Exercise prompt -> Where in the records does the word "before" appear? Copy each line that holds it.

--- Extracted records Enclosed Below ---

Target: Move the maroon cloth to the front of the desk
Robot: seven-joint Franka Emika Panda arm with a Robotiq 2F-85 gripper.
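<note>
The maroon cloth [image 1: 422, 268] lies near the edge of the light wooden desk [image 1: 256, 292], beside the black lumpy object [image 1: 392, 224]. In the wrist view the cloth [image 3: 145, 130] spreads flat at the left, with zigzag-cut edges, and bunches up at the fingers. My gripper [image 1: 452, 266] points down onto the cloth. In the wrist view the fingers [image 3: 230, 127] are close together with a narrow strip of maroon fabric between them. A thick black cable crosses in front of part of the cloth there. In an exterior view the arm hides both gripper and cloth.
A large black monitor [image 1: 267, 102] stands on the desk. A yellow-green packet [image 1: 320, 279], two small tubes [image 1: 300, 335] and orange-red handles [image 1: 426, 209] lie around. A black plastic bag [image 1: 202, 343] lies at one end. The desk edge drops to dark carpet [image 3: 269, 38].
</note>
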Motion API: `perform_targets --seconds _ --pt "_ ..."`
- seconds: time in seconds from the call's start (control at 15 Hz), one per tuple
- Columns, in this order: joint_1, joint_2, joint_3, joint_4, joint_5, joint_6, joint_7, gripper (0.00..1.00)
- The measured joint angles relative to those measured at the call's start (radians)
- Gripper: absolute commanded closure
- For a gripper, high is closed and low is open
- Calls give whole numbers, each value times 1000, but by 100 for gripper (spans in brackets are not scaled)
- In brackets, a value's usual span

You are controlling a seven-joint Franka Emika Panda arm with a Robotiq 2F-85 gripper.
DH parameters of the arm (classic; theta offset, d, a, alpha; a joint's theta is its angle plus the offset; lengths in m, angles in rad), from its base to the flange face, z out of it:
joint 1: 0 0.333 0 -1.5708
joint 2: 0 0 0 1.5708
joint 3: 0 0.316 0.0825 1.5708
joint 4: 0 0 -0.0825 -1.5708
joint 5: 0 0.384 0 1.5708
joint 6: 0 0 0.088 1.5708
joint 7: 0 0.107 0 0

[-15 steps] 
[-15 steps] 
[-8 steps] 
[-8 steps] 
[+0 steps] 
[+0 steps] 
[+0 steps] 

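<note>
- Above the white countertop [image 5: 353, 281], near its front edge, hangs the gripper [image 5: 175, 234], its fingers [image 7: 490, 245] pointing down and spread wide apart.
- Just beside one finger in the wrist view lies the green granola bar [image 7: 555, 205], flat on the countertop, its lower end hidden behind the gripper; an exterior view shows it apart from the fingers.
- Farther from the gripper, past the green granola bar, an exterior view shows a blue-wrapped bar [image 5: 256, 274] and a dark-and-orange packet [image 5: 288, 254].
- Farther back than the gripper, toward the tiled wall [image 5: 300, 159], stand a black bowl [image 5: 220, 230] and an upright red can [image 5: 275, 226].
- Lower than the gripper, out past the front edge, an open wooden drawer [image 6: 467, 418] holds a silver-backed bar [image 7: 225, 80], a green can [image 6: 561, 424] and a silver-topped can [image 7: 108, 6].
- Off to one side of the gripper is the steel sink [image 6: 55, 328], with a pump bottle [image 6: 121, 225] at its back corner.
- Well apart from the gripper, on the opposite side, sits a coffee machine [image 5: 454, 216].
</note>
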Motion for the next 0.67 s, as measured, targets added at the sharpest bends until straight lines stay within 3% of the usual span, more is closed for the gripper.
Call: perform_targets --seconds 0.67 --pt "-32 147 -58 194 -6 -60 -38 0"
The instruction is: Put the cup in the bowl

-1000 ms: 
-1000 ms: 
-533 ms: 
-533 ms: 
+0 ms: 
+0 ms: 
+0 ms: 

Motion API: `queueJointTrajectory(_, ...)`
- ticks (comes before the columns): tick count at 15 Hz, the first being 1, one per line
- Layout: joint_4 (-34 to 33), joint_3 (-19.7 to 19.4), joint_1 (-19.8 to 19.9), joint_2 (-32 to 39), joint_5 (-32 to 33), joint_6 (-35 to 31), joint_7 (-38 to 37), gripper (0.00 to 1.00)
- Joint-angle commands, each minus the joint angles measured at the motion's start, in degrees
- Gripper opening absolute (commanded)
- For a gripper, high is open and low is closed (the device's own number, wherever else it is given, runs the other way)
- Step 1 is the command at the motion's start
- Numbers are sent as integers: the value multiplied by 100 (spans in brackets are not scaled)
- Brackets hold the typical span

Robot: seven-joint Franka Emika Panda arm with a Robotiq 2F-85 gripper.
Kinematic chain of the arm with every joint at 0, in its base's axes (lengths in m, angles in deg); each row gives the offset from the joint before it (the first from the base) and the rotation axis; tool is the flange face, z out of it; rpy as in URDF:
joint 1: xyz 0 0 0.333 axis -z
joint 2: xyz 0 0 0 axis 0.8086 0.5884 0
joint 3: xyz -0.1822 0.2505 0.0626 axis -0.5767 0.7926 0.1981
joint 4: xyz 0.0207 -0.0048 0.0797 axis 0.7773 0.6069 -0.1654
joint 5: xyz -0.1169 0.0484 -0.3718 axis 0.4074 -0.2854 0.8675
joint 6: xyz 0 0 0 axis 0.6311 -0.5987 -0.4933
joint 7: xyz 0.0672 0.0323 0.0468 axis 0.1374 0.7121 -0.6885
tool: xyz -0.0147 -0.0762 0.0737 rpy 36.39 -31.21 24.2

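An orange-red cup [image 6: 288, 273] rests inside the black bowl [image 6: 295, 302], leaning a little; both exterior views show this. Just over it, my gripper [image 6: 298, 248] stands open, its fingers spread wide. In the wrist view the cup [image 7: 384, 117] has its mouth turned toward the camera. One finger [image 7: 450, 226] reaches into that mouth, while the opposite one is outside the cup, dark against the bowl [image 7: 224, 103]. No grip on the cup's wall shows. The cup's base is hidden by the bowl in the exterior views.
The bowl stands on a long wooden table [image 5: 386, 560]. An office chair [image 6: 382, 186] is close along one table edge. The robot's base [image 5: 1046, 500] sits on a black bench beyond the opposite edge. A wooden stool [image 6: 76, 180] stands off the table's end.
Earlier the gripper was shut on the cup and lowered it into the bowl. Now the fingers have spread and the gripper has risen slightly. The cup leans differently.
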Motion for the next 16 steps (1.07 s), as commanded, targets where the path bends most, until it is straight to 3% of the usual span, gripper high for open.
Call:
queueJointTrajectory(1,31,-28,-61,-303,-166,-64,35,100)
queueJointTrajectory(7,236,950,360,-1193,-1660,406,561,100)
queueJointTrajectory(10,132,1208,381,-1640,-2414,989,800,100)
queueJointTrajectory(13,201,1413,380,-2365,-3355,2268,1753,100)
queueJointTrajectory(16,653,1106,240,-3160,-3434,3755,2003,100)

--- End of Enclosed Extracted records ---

Answer section ->
- ticks (comes before the columns): tick count at 15 Hz, the first being 1, one per line
Kinematic chain of the arm with every joint at 0, in its base's axes (lengths in m, angles in deg); each row gives the offset from the joint before it (the first from the base) and the rotation axis; tool is the flange face, z out of it; rpy as in URDF:

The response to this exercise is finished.